He nodded. ‘Yep. Minus the one that got away and one that didn’t.’

‘People do pack things by mistake, don’t they, my love?’

He shrugged. ‘It happens.’

‘Like the fleece gilet you packed last year when we went to Corfu in August?’

‘Exactly! We also struck lucky with the information that Rose Cadoret gave us about a storage unit in a warehouse near Heathrow Airport. There were two packing cases full of items from the Royal Collection, including pictures, jade ornaments, sculptures and small items of furniture. They were due to be shipped to the Magellan-Laceys’ new address in Dubai, labelled as “personal items”.’

They looked at each other and both burst out laughing. ‘It’s surreal,’ she said. ‘This whole thing.’

‘It is.’

‘But what is brilliant is how much stuff you’ve recovered.’

‘Much of that was thanks to Rose Cadoret singing.’

‘And you recovered most of the money they received from what they had sold and delivered?’

‘We got all their Bitcoin wallets, where the money was hidden, off their phones. Sir Tommy’s code was cracked by one of our brainboxes in Digital Forensics — Charlotte Mckee. The code was a combination of his and his wife’s initials and the date they joined the Palace.’
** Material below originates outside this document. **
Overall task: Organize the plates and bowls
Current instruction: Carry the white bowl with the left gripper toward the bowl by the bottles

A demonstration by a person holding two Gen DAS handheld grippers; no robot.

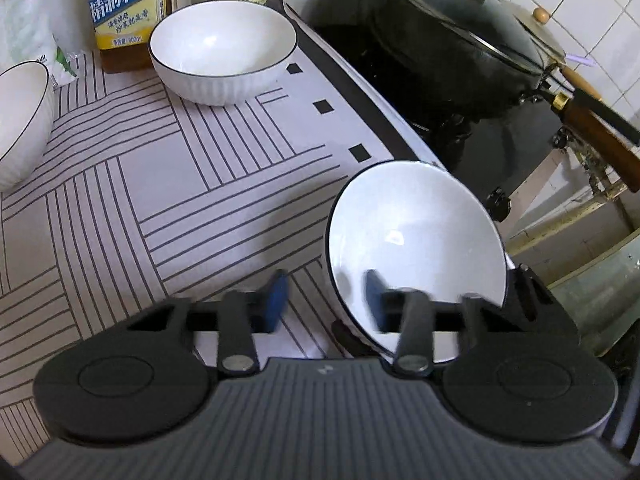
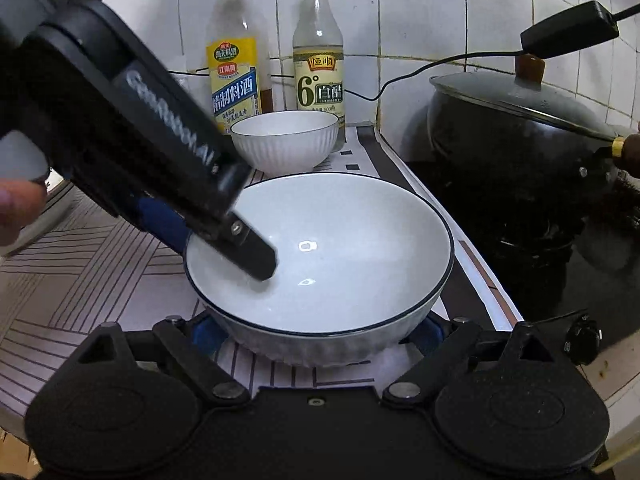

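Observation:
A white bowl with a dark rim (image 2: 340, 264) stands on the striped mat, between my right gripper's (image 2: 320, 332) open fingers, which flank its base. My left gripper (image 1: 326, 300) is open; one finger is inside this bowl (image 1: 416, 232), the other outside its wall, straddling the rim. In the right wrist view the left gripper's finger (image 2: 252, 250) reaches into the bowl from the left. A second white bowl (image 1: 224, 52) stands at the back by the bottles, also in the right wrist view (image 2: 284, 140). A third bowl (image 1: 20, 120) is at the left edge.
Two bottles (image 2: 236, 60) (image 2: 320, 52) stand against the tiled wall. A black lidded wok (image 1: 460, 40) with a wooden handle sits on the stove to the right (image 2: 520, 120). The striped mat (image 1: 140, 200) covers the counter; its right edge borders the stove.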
‘And Rose Cadoret gave you hers?’

‘And Jon Smoke’s. So all the cash they made has been returned to the Keeper of the Privy Purse.’

‘Sir Jason Finch?’

‘Yes. One of my prime suspects, originally. Even more so when we heard he was away with his wife in Amsterdam. We thought they might be selling diamonds, but it turns out one of their daughters has opened a restaurant there with her partner, and they’d gone to the launch to support the couple. Then our suspicions deepened when our Financial Investigator discovered a cash deposit of three quarters of a million pounds into his bank account. But that turned out to be legitimate. They were in the process of selling a number of paintings Sir Jason had inherited. One of them was by Landseer — he had a picture by him that was very similar to one in the Royal Collection.’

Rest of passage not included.